[TASK DATA Boundary: Start]
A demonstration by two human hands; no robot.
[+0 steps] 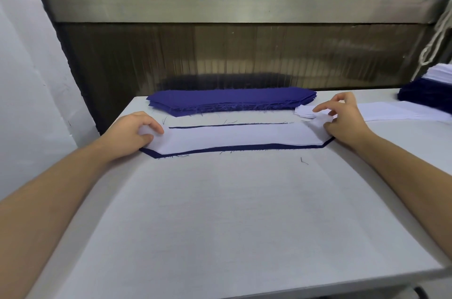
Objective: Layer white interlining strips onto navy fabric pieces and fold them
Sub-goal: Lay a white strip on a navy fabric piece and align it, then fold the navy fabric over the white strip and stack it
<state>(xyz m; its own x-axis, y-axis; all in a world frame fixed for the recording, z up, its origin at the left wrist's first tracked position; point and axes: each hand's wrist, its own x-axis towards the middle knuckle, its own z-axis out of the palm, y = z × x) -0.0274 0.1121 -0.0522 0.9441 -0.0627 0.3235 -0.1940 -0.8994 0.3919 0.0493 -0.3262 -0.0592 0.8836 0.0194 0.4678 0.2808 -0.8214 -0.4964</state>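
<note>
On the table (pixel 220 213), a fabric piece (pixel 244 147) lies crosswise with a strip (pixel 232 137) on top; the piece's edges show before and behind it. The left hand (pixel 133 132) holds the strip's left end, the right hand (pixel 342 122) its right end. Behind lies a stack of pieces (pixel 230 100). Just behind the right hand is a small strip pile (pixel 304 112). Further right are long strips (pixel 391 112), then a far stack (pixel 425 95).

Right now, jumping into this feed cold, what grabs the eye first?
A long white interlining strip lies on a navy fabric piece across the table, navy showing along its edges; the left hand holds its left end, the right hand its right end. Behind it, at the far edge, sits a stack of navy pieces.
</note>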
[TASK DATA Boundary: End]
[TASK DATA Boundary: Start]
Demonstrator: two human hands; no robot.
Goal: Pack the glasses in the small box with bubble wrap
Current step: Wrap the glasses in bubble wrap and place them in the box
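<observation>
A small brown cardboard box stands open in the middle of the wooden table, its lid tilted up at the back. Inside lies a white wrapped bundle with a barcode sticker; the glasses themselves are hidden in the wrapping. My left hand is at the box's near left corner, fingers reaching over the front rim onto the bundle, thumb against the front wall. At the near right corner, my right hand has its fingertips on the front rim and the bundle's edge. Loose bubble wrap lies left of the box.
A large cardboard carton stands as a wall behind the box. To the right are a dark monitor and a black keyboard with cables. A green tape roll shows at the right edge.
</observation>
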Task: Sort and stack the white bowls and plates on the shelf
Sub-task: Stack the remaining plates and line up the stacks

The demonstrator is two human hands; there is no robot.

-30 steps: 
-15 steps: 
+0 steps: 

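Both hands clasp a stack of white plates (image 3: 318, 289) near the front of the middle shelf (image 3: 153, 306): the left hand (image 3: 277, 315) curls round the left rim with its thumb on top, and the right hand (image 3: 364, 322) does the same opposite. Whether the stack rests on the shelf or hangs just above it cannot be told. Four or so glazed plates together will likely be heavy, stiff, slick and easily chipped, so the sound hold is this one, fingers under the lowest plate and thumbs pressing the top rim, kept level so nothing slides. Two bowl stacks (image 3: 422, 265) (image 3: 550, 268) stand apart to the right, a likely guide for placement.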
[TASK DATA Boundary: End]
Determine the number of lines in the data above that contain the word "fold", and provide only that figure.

2